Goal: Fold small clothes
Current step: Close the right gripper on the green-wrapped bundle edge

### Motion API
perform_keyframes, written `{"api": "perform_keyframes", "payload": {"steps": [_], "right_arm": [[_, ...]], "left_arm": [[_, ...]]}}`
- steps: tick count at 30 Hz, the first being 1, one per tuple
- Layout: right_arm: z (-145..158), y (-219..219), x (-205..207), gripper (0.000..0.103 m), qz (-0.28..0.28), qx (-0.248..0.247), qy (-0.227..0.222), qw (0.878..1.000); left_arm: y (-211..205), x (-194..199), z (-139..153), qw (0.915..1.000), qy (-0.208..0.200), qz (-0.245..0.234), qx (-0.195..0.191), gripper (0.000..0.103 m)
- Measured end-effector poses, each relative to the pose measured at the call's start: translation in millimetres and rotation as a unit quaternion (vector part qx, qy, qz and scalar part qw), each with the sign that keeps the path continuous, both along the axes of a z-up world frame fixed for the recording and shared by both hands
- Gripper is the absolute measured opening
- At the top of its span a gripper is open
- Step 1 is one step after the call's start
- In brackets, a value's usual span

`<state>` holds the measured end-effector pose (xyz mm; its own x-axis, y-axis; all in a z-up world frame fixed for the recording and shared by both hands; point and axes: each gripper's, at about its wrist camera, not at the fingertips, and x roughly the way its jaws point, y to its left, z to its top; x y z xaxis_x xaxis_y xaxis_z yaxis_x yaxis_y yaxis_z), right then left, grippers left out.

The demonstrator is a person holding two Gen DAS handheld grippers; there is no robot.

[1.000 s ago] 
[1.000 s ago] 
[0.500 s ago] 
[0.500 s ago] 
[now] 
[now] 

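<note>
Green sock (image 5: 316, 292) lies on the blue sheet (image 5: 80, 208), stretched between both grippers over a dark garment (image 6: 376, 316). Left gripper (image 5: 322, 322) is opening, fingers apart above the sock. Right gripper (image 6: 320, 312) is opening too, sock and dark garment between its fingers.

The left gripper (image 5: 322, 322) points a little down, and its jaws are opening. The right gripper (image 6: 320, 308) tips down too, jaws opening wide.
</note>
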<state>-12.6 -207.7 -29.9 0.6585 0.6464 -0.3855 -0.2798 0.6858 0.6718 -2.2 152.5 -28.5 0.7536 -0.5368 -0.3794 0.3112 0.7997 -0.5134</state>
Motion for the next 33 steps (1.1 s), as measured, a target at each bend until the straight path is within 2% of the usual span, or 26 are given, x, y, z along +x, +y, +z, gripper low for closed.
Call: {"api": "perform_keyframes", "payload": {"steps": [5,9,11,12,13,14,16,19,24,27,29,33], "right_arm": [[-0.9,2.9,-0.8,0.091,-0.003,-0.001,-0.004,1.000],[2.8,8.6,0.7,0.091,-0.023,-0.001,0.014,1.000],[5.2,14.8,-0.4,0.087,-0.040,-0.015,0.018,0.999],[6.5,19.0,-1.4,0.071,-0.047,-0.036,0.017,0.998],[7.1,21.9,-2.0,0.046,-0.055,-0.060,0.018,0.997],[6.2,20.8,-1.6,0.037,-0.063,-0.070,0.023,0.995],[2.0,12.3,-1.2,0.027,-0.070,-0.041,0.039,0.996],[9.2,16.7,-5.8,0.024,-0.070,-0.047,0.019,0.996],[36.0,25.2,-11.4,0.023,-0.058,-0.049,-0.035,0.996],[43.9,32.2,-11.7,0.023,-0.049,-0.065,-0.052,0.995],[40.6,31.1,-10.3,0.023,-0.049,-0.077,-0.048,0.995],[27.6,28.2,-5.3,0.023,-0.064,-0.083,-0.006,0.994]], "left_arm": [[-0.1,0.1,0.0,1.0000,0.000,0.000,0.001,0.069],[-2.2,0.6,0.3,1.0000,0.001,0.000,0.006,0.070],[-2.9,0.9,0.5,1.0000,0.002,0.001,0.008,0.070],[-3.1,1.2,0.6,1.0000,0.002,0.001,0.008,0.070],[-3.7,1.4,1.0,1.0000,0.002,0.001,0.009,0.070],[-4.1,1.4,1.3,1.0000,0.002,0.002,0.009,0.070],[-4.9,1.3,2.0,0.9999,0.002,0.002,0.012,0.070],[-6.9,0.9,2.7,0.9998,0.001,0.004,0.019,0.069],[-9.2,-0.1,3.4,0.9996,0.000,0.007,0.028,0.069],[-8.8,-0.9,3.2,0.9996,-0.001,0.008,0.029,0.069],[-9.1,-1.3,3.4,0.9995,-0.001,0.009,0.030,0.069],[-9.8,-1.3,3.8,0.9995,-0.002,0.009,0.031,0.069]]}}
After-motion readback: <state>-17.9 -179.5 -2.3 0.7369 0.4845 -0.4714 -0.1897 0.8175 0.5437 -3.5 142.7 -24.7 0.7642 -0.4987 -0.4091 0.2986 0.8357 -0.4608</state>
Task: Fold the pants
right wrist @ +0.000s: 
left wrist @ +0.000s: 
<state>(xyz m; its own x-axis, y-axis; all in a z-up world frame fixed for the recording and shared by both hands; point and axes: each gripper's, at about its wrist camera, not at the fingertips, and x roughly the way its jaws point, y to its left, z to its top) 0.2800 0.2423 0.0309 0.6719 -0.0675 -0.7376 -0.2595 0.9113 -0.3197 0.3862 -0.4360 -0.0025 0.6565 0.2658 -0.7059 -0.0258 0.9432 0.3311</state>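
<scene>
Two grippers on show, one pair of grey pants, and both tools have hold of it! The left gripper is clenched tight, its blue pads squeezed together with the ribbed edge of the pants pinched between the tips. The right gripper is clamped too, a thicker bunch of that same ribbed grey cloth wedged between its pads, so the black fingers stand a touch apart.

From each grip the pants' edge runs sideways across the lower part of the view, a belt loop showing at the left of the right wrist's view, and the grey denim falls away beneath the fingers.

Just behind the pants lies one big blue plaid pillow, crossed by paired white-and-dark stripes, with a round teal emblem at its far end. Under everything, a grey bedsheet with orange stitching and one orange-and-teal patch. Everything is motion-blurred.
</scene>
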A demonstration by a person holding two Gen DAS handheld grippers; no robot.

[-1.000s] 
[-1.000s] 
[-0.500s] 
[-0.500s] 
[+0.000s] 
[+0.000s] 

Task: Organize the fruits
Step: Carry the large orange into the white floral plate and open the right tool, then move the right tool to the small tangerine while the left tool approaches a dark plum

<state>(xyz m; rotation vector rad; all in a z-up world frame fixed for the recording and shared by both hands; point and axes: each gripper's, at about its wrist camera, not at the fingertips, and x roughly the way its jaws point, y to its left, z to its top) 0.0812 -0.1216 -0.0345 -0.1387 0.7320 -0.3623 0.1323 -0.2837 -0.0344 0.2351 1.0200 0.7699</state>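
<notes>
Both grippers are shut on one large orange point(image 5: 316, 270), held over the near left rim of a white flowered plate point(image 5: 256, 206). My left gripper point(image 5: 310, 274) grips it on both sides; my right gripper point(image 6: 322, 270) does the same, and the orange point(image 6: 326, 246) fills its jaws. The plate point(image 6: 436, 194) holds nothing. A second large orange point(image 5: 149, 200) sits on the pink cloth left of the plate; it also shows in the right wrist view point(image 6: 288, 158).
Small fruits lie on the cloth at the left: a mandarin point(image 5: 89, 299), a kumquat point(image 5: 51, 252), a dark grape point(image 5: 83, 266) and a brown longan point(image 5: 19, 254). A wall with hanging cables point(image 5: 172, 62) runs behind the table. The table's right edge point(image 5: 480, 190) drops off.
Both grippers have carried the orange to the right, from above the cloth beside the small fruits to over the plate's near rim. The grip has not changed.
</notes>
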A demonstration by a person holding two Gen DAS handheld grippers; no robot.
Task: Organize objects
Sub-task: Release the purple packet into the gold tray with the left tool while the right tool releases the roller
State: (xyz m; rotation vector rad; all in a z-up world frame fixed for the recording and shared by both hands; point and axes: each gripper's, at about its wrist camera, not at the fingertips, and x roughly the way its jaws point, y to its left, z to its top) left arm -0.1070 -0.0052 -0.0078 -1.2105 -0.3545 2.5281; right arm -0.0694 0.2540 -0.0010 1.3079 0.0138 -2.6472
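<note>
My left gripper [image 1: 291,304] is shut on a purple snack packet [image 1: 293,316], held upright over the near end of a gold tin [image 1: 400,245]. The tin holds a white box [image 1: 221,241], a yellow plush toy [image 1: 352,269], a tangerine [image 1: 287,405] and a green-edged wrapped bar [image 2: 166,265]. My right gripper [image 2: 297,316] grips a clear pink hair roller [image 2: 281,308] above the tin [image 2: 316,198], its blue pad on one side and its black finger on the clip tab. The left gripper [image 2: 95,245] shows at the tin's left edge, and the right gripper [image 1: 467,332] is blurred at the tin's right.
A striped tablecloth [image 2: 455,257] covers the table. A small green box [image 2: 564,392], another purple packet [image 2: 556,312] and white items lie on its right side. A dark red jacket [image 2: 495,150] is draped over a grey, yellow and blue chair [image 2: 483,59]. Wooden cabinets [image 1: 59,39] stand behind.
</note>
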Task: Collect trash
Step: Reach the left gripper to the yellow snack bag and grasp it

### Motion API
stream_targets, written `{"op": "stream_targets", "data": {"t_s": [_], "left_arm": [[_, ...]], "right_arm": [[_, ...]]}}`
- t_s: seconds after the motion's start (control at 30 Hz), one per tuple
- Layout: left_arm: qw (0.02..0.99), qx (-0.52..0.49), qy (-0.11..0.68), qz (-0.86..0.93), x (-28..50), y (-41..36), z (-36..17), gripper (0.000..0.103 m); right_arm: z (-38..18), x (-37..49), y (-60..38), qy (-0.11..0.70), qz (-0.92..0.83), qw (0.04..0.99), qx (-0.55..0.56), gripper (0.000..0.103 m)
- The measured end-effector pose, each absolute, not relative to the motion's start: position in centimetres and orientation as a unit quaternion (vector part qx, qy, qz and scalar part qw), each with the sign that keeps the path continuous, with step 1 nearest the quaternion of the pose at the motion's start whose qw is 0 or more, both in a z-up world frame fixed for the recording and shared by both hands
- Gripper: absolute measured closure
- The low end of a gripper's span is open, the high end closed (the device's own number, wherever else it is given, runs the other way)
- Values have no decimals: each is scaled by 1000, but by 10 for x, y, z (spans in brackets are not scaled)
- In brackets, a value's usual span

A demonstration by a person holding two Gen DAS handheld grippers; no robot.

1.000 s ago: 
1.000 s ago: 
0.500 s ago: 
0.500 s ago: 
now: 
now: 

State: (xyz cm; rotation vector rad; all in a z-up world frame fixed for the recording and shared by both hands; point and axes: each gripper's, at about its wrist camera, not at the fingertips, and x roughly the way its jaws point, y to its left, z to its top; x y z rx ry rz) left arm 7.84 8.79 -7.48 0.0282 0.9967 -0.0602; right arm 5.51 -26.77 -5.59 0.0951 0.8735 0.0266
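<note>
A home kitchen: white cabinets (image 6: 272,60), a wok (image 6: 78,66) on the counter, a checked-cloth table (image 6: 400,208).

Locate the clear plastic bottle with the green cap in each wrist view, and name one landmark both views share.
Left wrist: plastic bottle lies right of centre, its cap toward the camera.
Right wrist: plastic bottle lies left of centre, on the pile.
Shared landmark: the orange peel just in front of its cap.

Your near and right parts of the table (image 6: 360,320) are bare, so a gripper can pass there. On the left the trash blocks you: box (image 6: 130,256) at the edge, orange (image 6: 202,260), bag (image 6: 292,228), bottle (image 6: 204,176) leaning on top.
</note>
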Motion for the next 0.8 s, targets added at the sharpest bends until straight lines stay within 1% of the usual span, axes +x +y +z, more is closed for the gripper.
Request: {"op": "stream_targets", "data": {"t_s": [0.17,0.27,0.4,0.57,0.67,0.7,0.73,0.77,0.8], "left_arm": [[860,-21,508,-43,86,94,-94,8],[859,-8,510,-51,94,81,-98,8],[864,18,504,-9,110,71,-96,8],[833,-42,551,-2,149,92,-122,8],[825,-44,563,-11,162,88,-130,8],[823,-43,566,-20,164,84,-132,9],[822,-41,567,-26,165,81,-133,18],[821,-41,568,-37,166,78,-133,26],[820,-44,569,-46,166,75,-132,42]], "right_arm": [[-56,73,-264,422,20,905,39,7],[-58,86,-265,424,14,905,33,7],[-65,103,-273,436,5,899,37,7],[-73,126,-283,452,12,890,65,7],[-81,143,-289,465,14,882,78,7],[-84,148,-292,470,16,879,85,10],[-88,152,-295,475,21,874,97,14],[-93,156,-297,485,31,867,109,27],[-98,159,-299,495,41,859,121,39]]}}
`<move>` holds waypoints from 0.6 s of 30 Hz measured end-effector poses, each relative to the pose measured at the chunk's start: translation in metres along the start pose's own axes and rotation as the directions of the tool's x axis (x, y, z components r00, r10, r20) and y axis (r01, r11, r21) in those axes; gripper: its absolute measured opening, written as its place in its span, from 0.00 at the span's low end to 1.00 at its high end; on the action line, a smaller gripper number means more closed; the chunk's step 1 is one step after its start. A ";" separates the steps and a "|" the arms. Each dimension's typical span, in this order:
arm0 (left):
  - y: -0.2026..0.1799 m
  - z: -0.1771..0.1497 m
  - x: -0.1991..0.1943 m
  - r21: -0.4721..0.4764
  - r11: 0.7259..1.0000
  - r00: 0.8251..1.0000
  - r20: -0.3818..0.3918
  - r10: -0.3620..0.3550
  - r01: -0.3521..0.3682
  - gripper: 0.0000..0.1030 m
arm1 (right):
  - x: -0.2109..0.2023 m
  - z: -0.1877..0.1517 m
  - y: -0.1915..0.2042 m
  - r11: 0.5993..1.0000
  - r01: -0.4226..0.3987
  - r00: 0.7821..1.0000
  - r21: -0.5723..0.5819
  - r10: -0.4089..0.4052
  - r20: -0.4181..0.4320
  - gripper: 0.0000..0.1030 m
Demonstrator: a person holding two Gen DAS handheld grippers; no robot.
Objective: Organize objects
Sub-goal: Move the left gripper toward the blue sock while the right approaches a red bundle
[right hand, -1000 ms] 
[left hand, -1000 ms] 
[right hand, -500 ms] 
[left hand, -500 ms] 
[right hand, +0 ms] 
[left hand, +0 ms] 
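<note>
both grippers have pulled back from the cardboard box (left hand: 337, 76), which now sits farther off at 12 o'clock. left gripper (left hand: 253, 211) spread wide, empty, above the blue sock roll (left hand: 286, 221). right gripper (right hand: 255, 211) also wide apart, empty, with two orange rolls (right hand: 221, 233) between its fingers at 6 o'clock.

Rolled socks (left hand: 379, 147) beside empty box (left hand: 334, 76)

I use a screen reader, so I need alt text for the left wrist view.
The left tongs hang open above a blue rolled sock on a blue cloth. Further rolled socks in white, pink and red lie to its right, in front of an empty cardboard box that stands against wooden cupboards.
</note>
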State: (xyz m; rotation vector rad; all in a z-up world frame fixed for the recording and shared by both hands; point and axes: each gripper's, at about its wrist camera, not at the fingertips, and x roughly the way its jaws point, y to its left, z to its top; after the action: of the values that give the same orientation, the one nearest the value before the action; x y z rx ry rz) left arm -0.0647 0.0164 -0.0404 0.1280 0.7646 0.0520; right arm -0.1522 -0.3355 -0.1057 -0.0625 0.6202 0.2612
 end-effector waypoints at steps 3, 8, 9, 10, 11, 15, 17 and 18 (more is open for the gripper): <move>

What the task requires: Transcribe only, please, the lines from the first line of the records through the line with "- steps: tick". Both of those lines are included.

Exercise response:
Goal: Fold small clothes
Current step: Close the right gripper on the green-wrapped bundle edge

### Motion API
perform_keyframes, written `{"api": "perform_keyframes", "payload": {"steps": [_], "right_arm": [[_, ...]], "left_arm": [[_, ...]]}}`
- steps: tick count at 30 Hz, the first being 1, one per tuple

The output given is complete.